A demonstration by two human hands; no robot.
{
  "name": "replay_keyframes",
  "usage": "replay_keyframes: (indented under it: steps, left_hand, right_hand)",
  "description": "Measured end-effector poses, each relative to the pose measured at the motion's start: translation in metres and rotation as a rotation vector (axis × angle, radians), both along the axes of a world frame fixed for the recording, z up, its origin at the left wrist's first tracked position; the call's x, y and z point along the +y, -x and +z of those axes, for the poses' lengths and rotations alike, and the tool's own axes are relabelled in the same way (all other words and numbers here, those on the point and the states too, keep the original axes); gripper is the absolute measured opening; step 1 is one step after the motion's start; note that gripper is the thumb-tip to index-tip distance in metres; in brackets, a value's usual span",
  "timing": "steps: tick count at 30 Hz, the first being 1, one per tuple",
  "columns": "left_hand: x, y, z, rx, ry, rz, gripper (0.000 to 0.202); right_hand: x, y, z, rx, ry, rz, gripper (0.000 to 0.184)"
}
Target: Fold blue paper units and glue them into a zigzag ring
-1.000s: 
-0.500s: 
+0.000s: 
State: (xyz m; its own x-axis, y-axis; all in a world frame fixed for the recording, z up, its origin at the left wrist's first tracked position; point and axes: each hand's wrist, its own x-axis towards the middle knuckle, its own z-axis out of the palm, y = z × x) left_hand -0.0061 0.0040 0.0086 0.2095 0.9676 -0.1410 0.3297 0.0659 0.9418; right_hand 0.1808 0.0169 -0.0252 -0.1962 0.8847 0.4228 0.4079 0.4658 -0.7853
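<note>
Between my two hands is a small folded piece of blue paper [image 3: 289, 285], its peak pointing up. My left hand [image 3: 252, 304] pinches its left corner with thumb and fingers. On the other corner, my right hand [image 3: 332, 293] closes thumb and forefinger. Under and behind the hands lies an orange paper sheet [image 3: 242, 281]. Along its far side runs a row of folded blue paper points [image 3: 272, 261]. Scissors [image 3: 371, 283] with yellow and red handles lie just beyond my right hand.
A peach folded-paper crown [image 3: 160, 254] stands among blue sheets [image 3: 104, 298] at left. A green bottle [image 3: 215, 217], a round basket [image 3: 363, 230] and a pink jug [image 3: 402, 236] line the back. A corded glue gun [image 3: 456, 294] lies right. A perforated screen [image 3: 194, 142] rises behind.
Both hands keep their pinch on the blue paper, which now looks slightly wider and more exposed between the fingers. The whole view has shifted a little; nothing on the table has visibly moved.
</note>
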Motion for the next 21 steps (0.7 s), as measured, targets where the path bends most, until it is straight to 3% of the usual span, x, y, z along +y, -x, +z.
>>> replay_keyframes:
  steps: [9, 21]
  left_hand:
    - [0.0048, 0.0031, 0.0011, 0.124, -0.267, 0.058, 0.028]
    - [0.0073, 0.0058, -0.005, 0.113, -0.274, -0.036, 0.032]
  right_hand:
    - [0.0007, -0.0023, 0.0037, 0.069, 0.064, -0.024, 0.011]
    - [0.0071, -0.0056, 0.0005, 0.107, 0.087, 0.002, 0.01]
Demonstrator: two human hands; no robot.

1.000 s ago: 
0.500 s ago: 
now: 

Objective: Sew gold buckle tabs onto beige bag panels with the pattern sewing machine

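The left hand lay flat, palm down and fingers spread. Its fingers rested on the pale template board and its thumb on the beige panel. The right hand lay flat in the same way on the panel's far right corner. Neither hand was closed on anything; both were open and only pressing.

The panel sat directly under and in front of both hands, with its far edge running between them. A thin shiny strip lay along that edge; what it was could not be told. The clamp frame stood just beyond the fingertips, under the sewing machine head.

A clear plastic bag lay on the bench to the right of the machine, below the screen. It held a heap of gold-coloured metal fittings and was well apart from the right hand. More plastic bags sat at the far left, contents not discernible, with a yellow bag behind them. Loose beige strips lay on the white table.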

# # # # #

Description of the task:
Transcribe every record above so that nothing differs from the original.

Solution:
A demonstration by two human hands; no robot.
{
  "name": "replay_keyframes",
  "usage": "replay_keyframes: (indented under it: steps, left_hand, right_hand)",
  "description": "Measured end-effector poses, each relative to the pose measured at the motion's start: translation in metres and rotation as a rotation vector (axis × angle, radians), both along the axes of a world frame fixed for the recording, z up, its origin at the left wrist's first tracked position; the call's x, y and z point along the +y, -x and +z of those axes, for the poses' lengths and rotations alike, and the tool's own axes are relabelled in the same way (all other words and numbers here, those on the point and the states too, keep the original axes); gripper is the absolute measured opening; step 1 is one step after the motion's start; note that gripper is the thumb-tip to index-tip distance in metres; in brackets, a value's usual span",
  "timing": "steps: tick count at 30 Hz, the first being 1, one per tuple",
  "columns": "left_hand: x, y, z, rx, ry, rz, gripper (0.000 to 0.202); right_hand: x, y, z, rx, ry, rz, gripper (0.000 to 0.184)"
}
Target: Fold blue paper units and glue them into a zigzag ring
-1.000s: 
-0.500s: 
+0.000s: 
State: (xyz m; its own x-axis, y-axis; all in a world frame fixed for the recording, z up, its origin at the left wrist's first tracked position; point and axes: each hand's wrist, its own x-axis towards the middle knuckle, its own z-axis out of the palm, y = z × x) left_hand -0.0061 0.0040 0.0086 0.2095 0.9676 -0.1410 0.3297 0.0659 0.9418; right_hand 0.1808 0.0169 -0.0252 -0.1962 0.8847 0.4228 0.4079 0.4658 -0.7853
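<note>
Between my two hands is a small folded piece of blue paper [image 3: 289, 285], its peak pointing up. My left hand [image 3: 252, 304] pinches its left corner with thumb and fingers. On the other corner, my right hand [image 3: 332, 293] closes thumb and forefinger. Under and behind the hands lies an orange paper sheet [image 3: 242, 281]. Along its far side runs a row of folded blue paper points [image 3: 272, 261]. Scissors [image 3: 371, 283] with yellow and red handles lie just beyond my right hand.
A peach folded-paper crown [image 3: 160, 254] stands among blue sheets [image 3: 104, 298] at left. A green bottle [image 3: 215, 217], a round basket [image 3: 363, 230] and a pink jug [image 3: 402, 236] line the back. A corded glue gun [image 3: 456, 294] lies right. A perforated screen [image 3: 194, 142] rises behind.
Both hands keep their pinch on the blue paper, which now looks slightly wider and more exposed between the fingers. The whole view has shifted a little; nothing on the table has visibly moved.
</note>
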Motion for the next 21 steps (0.7 s), as measured, targets where the path bends most, until it is straight to 3% of the usual span, x, y, z along +y, -x, +z.
>>> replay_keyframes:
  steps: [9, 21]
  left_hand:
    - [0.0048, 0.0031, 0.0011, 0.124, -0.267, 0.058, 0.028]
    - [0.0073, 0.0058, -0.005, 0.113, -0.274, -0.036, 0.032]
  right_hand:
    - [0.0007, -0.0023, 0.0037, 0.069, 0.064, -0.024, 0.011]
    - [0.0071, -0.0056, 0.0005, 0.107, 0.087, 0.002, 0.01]
Demonstrator: two human hands; no robot.

1.000 s ago: 
0.500 s ago: 
now: 

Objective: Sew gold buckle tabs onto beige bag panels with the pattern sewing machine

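The left hand lay flat, palm down and fingers spread. Its fingers rested on the pale template board and its thumb on the beige panel. The right hand lay flat in the same way on the panel's far right corner. Neither hand was closed on anything; both were open and only pressing.

The panel sat directly under and in front of both hands, with its far edge running between them. A thin shiny strip lay along that edge; what it was could not be told. The clamp frame stood just beyond the fingertips, under the sewing machine head.

A clear plastic bag lay on the bench to the right of the machine, below the screen. It held a heap of gold-coloured metal fittings and was well apart from the right hand. More plastic bags sat at the far left, contents not discernible, with a yellow bag behind them. Loose beige strips lay on the white table.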

With the answer given, the exercise is complete.